7. An improved ion source for producing multiply charged ions from a material to be ionized comprising housing means containing said material to be ionized and having a collimating aperture therein, an electron emissive cathode disposed exterior to said housing in alignment with said collimating aperture, power supply means connected intermediate said cathode and housing for producing an electron beam directed through said collimating aperture into said housing and into contact with said material to be ionized whereby multiply charged ions thereof are formed by electron bombardment, and means electrically attracting said ions from said housing.
8. An improved ion source as claimed in claim 7 further defined by means preventing the establishment of an arc discharge between said cathode and said material to be ionized and including means continuously evacuating said housing to remove vapor of said material produced by electron bombardment thereof.
9. An improved ion source for producing ions constituting atomic nuclei without orbital electrons and comprising a material to be ionized, housing means containing said material and having first and second apertures therein, an electron emissive cathode disposed exterior to said housing in alignment with said first aperture therein, a power supply connected between said cathode and said housing for producing an electron discharge collimated by said first aperture into an electron beam directed upon said material to be ionized, said power supply impressing between said cathode and said housing a voltage that is three to five times the summation of the ionization potentials of each of the orbital electrons of an atom of said material to be ionized whereby said bombarding electron beam strips the atoms of said material of all orbital electrons, and ion ejection means disposed adjacent said second housing aperture for removing ions from said housing.
10. An improved ion source as claimed in claim 9 further defined by said material to be ionized having the form of a solid with one face thereof disposed in the path of said ion beam and inclined with respect thereto and said second housing aperture being aligned with the bombarded area of the face of said solid material.

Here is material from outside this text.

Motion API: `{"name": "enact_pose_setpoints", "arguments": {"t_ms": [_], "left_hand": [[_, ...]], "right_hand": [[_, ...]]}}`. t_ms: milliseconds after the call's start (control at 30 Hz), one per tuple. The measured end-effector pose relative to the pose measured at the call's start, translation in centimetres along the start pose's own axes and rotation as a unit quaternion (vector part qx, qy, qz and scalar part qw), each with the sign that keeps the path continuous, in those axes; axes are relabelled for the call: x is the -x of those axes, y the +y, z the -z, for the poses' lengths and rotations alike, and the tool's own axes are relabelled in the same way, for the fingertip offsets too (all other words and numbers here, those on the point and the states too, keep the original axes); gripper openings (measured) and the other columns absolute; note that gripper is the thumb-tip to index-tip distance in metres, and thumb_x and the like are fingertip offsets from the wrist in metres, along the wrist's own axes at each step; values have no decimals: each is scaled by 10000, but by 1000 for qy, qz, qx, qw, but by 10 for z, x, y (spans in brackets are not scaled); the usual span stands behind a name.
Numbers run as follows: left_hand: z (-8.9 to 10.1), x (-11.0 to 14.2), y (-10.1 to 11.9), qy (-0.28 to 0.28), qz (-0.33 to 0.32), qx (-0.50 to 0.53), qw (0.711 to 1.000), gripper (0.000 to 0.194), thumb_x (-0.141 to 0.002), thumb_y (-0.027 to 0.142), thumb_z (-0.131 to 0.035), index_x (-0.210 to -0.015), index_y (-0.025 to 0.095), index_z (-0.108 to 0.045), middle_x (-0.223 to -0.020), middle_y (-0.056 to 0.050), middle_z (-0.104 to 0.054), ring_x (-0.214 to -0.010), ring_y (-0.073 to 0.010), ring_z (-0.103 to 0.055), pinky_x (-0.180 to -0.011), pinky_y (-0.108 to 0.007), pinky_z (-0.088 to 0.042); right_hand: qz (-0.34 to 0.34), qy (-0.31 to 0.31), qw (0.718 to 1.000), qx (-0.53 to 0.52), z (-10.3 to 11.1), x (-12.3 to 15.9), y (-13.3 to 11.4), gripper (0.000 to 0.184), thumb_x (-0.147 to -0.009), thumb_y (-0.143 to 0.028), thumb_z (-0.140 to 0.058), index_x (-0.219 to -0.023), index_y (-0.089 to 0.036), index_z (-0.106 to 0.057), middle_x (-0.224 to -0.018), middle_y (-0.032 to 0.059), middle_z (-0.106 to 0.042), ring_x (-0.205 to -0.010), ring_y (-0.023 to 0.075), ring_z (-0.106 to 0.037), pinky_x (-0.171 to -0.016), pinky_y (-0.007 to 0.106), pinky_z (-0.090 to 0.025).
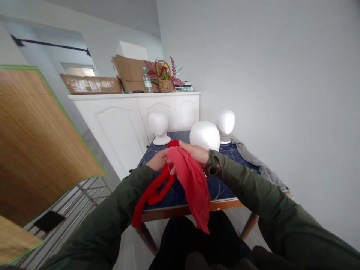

11. An improved ion source as defined in claim 10 further characterized by the face of said solid material being inclined with respect to said bombarding electron beam to provide an angle of incidence of 10 to 15 degrees.
References Cited in the file of this patent UNITED STATES PATENTS 2,498,841 King Feb. 28, 1950 2,576,601 Hays Nov. 27, 1951 2,600,151 Backus June 10, 1952 OTHER REFERENCES In Source for Mass Spectrography, by R. F. K. Herzog and F. P. Viehbock, published in Physical Reviews, vol. 76 (1949), pages 855, 856.